> [What you should do]: A faithful copy of the whole listing is the goal. Match it exactly.

⁂

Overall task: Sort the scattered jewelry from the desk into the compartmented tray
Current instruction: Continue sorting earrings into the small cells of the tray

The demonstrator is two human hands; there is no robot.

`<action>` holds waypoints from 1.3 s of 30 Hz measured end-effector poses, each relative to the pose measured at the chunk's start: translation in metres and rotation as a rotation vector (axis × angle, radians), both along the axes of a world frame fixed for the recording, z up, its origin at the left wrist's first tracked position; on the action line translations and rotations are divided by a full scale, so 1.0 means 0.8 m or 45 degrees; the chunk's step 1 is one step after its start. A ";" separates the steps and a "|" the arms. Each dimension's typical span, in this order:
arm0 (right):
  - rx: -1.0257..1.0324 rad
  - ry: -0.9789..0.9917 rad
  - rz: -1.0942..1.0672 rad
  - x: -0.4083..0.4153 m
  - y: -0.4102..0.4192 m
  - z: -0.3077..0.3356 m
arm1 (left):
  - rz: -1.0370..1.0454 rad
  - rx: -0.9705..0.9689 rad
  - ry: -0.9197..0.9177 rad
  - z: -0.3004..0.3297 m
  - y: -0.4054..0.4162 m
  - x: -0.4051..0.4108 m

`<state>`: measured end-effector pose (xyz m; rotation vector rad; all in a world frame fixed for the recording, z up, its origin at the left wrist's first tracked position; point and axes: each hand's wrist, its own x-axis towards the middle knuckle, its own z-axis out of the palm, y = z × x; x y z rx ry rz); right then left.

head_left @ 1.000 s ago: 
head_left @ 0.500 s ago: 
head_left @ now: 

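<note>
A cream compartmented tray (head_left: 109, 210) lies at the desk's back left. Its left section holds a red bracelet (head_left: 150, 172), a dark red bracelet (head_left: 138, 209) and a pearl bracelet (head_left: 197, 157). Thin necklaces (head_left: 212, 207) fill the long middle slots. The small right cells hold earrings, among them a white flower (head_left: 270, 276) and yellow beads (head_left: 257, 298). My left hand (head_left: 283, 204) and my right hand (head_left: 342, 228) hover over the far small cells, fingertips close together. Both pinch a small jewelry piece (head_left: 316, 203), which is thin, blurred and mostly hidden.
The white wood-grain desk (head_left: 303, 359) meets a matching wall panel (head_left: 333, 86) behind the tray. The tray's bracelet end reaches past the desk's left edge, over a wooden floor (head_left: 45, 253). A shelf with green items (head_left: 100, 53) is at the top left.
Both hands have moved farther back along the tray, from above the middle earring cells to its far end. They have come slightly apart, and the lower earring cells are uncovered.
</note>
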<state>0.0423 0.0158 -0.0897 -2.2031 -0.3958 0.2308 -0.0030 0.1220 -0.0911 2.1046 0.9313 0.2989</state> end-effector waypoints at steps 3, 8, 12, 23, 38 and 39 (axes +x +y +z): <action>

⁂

> [Written reply]:
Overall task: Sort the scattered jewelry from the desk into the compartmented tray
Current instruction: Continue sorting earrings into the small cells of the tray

The demonstrator is two human hands; there is no robot.

`<action>` holds waypoints from 1.3 s of 30 Hz measured end-effector poses, each relative to the pose measured at the chunk's start: translation in metres and rotation as a rotation vector (axis × angle, radians), both along the axes of a world frame fixed for the recording, z up, its origin at the left wrist's first tracked position; on the action line translations and rotations are divided by a full scale, so 1.0 means 0.8 m or 45 degrees; the chunk's step 1 is one step after its start. A ";" separates the steps and a "|" the arms. Each dimension's typical span, in this order:
arm0 (right):
  - rx: -1.0257..1.0324 rad
  - ry: -0.9789..0.9917 rad
  - rz: -1.0942..1.0672 rad
  - x: -0.4083..0.4153 m
  - y: -0.4102..0.4192 m
  - z: -0.3077..0.3356 m
arm1 (left):
  - rz: -1.0370..1.0454 rad
  - rx: -0.9705..0.9689 rad
  - ry: -0.9197..0.9177 rad
  - z: -0.3004..0.3297 m
  - y: -0.4054..0.4162 m
  - x: -0.4051..0.4108 m

`<state>`: measured end-effector pose (xyz m; rotation vector rad; all in a world frame fixed for the recording, z up, its origin at the left wrist's first tracked position; point and axes: each hand's wrist, its own x-axis towards the middle knuckle, its own z-axis out of the palm, y = z × x; x y z rx ry rz); right then left.

head_left @ 1.000 s ago: 
head_left @ 0.500 s ago: 
head_left @ now: 

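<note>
A cream compartmented tray (head_left: 109, 210) lies at the desk's back left. Its left section holds a red bracelet (head_left: 150, 172), a dark red bracelet (head_left: 138, 209) and a pearl bracelet (head_left: 197, 157). Thin necklaces (head_left: 212, 207) fill the long middle slots. The small right cells hold earrings, among them a white flower (head_left: 270, 276) and yellow beads (head_left: 257, 298). My left hand (head_left: 283, 204) and my right hand (head_left: 342, 228) hover over the far small cells, fingertips close together. Both pinch a small jewelry piece (head_left: 316, 203), which is thin, blurred and mostly hidden.
The white wood-grain desk (head_left: 303, 359) meets a matching wall panel (head_left: 333, 86) behind the tray. The tray's bracelet end reaches past the desk's left edge, over a wooden floor (head_left: 45, 253). A shelf with green items (head_left: 100, 53) is at the top left.
Both hands have moved farther back along the tray, from above the middle earring cells to its far end. They have come slightly apart, and the lower earring cells are uncovered.
</note>
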<state>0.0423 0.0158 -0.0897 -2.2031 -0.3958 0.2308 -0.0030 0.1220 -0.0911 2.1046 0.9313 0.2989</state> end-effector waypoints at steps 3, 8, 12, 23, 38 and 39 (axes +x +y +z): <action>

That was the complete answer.